Monday, May 5, 2008

And what's this? He's pointing to the right-field bleachers, probably at a dying little boy.

It's time for your mandatory Miguel Tejada weekly update, folks! Much to dubb's displeasure, Tejada launched his 5th homer of the season on Friday night, and it turns out that he promised a young boy with muscular dystrophy that he would go deep. I've always been a semi-sucker for stories like this, but I'm sure the ejected fan is going to start crafting phony letters from fictional kids with serious illnesses and mail them to Tejada in hopes of winning his $20 bet. I say here's to you Miggy!
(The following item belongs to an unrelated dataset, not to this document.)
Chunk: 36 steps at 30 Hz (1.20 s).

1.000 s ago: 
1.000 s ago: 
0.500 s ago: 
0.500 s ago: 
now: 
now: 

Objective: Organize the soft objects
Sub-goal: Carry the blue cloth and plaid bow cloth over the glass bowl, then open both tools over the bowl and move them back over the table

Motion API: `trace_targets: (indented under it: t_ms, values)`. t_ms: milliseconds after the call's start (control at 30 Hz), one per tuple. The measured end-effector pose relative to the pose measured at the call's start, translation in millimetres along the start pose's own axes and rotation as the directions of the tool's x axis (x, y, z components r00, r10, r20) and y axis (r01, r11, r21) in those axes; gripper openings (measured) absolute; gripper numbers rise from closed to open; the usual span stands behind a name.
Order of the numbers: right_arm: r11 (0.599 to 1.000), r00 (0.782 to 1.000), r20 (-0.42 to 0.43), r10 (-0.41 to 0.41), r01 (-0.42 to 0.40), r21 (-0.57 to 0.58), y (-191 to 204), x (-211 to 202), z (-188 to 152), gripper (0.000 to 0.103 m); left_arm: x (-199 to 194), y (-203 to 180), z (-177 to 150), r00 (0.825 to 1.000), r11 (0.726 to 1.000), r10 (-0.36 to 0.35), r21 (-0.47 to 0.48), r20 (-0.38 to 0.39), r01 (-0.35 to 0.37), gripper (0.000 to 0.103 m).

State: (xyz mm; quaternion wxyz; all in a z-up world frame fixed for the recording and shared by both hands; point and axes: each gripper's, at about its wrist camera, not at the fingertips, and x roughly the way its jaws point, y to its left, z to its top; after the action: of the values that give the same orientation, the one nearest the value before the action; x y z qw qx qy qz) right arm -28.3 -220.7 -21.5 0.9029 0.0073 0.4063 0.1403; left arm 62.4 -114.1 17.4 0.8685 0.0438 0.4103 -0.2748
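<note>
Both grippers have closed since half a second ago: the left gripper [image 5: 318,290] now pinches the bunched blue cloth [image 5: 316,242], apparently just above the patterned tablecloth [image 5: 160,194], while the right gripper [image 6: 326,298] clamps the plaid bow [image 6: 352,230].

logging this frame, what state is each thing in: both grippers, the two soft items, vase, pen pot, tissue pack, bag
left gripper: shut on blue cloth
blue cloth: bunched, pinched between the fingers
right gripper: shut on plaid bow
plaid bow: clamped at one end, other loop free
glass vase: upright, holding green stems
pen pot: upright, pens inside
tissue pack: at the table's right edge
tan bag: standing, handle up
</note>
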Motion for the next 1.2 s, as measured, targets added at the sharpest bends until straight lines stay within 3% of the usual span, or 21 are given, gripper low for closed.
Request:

So I guess the ejected fan would be upset if I didn't recap the rest of my weekend, being that I went to all 3 Sox games vs. the Devil Rays, and although I probably won't be able to weave a tale as eloquent as HzMLS did, here goes:

Friday Night:



Saturday Night:
Our evening began with HzMLS and I stopping off at a watering hole near Fenway, where I promptly inhaled 2 rather strong (and rather expensive) adult beverages. They would prove to be helpful, as fellow fan EGD2 and myself were sitting in the CVS Family Section, aka the alcohol-free zone. Our particular section was patrolled by none other than Mr. Miyagi, who confiscated beers and roughed up hooligans. Needless to say, we saw many ejected fans. The ejf himself would have been jealous.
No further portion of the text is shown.